The SFDA action plan includes the following actions:

  • High-risk medications for children were identified based on the latest local and international studies, including the Key Potentially Inappropriate Drugs in Pediatrics (KIDs) list, which was published in 2020 as a reference tool for high-risk medications in the pediatric population. In addition, the top reported pediatric drug-ADR pairs from local and global databases of ADRs and literature
  • Medications selected for the project met the following criteria: high-risk medications with strong to moderate evidence, registered in Saudi Arabia and currently used in clinical practice.
  • Appropriate actions will be taken based on the assessment results. These may include label updates or preparing comprehensive safety reviews for potential signals using several evidence sources including unpublished clinical trials, literature, local and global spontaneous reports and Periodic Benefit-Risk Evaluation Reports.

Post-Marketing Surveillance of Vaccines

This project aims to ensure post-marketing safety and tolerability of vaccines recently registered in Saudi Arabia. The anticipated outcomes include improving and ensuring accurate labeling and safe handling of vaccines recently registered in Saudi Arabia and improving the formal assessment of identified safety concerns and potential signals for vaccines. These outcomes will enhance the SFDA’s role in vaccine pharmacovigilance, which will enhance overall medication safety among the Saudi population.

The SFDA action plan includes the following actions:

  • Create a list of vaccines registered in the last three years for safety assessment.
  • Investigation for all relevant safety data of these vaccines, including local and international labeling as well as WHO safety communications.
  • Appropriate actions will be taken based on the assessment results. These may include label updates or preparing comprehensive safety reviews for potential signals using several evidence sources including unpublished clinical trials, literature, local and global spontaneous reports and Periodic Benefit-Risk Evaluation Reports.

Drug-Herbal and Drug-Drug Interaction Project

This project aims to detect potential safety signals related to drug-herbal interactions and drug-drug interactions and assess these signals based on scientific evidence to ensure safe use of medications and herbal products.
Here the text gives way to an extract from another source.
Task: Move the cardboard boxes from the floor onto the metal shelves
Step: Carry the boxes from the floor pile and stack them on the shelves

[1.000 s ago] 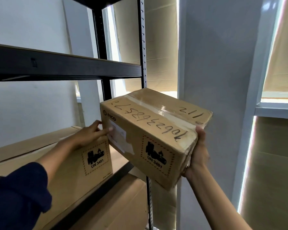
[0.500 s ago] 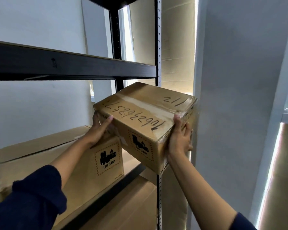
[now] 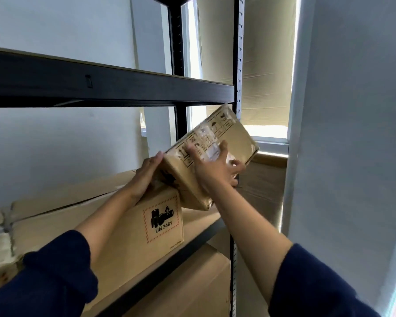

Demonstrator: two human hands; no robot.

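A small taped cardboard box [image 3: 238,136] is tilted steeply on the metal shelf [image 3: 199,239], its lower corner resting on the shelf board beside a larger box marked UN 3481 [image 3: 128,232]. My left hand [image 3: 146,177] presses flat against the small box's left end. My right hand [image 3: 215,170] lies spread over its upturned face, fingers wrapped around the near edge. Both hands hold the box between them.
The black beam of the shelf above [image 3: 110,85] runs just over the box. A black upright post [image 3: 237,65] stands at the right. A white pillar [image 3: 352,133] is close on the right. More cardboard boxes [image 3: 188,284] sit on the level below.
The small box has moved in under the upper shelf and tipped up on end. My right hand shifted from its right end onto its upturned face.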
Ultimately, the project outcomes will raise awareness of drug herbal and drug-drug interactions among healthcare providers and the public.
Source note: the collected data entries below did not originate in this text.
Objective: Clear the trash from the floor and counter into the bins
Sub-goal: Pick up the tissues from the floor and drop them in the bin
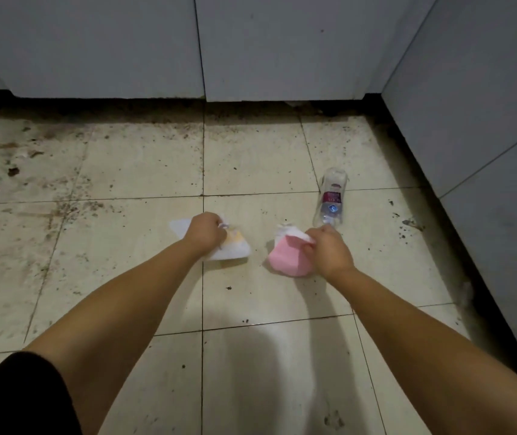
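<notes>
On the dirty tiled floor (251, 356) lie two paper pieces and a bottle. My left hand (205, 232) is closed on a white wrapper with a yellow print (235, 248), which still rests on the tile. My right hand (329, 249) pinches the white top edge of a pink paper bag (285, 260), also low on the floor. A crushed clear plastic bottle with a purple label (331, 196) lies just beyond my right hand, apart from it.
Grey cabinet doors (109, 45) stand along the far side and a grey panel (486, 120) runs down the right. Dark grime and crumbs (12, 171) cover the floor at the left and along the cabinet base. No bin is in view.
</notes>
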A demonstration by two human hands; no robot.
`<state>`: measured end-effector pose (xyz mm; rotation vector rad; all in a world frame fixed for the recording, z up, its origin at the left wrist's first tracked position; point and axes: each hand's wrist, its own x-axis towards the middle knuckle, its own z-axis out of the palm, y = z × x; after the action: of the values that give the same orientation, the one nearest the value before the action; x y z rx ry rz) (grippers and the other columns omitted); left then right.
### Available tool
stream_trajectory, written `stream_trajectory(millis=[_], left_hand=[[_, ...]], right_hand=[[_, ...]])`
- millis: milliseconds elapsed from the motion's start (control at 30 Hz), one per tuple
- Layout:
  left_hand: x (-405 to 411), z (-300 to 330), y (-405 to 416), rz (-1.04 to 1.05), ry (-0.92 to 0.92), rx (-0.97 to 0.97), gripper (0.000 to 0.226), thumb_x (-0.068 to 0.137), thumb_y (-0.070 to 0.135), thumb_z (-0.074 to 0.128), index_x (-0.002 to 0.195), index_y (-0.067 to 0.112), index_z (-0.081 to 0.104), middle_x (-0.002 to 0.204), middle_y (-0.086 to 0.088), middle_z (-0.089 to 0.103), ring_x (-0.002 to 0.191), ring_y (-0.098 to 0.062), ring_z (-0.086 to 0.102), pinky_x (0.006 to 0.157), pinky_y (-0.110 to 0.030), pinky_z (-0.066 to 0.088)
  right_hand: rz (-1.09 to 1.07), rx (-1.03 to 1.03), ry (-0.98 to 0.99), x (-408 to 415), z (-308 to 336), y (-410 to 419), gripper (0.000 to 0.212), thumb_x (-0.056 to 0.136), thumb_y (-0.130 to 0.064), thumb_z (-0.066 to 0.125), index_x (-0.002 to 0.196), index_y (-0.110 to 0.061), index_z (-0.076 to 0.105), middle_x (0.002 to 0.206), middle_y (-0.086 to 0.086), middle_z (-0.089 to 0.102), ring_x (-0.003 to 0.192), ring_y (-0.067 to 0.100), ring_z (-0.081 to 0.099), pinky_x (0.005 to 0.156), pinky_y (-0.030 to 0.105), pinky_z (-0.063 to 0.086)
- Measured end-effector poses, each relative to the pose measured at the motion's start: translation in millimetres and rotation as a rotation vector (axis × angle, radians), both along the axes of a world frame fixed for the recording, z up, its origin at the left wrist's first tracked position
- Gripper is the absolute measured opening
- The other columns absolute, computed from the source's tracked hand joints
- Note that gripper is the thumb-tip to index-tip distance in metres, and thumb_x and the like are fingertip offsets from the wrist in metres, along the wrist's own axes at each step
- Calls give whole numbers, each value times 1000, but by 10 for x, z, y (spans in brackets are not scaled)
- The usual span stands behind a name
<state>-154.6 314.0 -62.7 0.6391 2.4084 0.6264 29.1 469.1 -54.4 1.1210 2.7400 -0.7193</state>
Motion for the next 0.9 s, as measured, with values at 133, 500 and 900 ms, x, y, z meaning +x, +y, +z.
stream_trajectory(millis=[133, 500, 900], left_hand=[[172, 166, 284, -47, 36, 47, 14, 89, 4, 47, 82, 9, 58, 80, -9, 53, 80, -24, 48, 63, -27, 35], [412, 2, 168, -33, 34, 12, 42, 87, 2, 46, 51, 17, 32, 55, 1, 34, 52, -9, 31, 47, -22, 21], [274, 405, -268, 56, 65, 41, 26, 89, 3, 46, 65, 11, 48, 59, 1, 40, 61, -19, 41, 49, -22, 27]], right_hand=[[-117, 58, -143, -69, -24, 252, 27, 96, -22, 48, 117, -19, 64, 148, 7, 37, 116, 35, 52, 100, 44, 44], [208, 126, -429, -97, -379, 372, 32, 93, -14, 49, 124, -19, 57, 134, 7, 45, 118, 33, 46, 101, 43, 38], [218, 191, -206, -103, 241, 237, 29, 95, -14, 45, 122, -14, 54, 127, 12, 51, 111, 34, 46, 91, 41, 50]])
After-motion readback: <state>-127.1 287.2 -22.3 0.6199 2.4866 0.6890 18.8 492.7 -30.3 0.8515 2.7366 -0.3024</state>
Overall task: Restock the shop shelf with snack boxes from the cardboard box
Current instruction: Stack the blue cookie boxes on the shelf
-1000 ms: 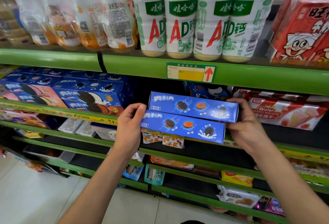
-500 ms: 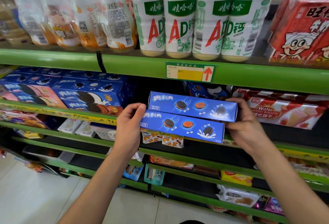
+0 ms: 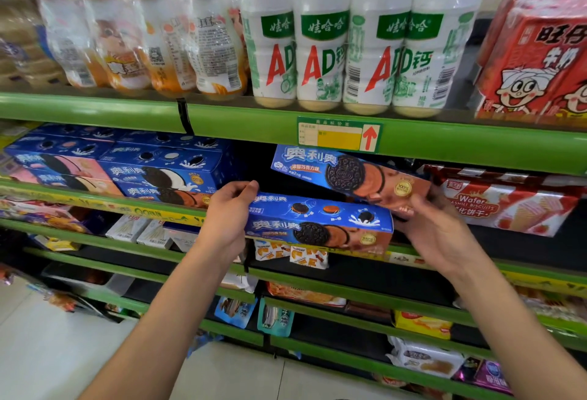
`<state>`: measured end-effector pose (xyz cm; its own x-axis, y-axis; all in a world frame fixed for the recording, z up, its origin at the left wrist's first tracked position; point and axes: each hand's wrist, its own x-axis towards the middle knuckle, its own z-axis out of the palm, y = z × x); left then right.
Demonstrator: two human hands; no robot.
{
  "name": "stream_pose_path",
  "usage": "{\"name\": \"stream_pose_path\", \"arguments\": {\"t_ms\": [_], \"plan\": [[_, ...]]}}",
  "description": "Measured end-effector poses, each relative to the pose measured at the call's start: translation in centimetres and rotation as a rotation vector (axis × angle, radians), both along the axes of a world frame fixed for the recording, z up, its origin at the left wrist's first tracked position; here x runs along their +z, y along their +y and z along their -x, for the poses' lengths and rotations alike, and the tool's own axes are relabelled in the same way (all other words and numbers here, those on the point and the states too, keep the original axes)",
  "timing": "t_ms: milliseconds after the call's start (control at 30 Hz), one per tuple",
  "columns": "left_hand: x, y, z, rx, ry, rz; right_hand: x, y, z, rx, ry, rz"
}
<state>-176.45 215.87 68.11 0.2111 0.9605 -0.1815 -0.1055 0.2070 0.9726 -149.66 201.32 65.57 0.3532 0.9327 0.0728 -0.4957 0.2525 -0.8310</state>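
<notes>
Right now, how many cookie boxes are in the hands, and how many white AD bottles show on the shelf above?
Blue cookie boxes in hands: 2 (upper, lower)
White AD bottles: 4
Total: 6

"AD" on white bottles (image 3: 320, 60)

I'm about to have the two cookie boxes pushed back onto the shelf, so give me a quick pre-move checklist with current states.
1. Left hand grips the lower box at its left end: ok.
2. Right hand holds both boxes' right ends: cannot tell, the fingers are hidden behind them.
3. Upper box level with the lower: not ok, tilted and tipped face-out.
4. Dark gap behind the boxes free: ok as far as visible.
5. Room beside the wafer pack: cannot tell.
</notes>
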Motion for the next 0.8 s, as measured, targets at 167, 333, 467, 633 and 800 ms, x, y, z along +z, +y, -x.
{"name": "stream_pose_path", "arguments": {"t_ms": [167,333,467,633,800], "plan": [[0.2,1.4,-0.2,-0.004,0.061,0.105,0.9,0.4,0.5,-0.041,-0.058,0.146],[0.2,1.8,-0.3,-0.017,0.08,0.134,1.2,0.9,0.5,-0.121,0.001,0.204],[0.6,2.1,-0.3,-0.073,0.172,0.122,1.8,1.6,0.2,-0.176,0.089,0.283],[1.4,2.2,-0.7,-0.138,0.315,0.129,2.5,2.1,0.2,-0.178,0.025,0.375],[1.6,1.8,-0.5,-0.235,0.213,0.231,2.9,2.3,0.6,-0.213,-0.027,0.361]]}}
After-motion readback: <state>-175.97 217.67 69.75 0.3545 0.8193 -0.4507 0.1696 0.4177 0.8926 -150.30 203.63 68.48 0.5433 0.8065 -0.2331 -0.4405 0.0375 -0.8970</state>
The SFDA action plan includes the following actions:

  • Create a list of registered herbal products used in Saudi Arabia and a list of highly interactive medications with clinically important interactions.
  • Conduct a causality assessment of global cases retrieved from VigiBase and local cases retrieved from the adverse drug reactions database of the national pharmacovigilance center at SFDA to detect potential drug-herbal interactions and drug-drug interactions.
  • Conduct a review of the labelness of the current product information for the targeted herbal products and medications for assessment of potential drug-herbal interactions and drug-drug interactions.
  • Conduct a systematic literature search for available evidence regarding unlabeled drug-herbal interactions and drug-drug interactions.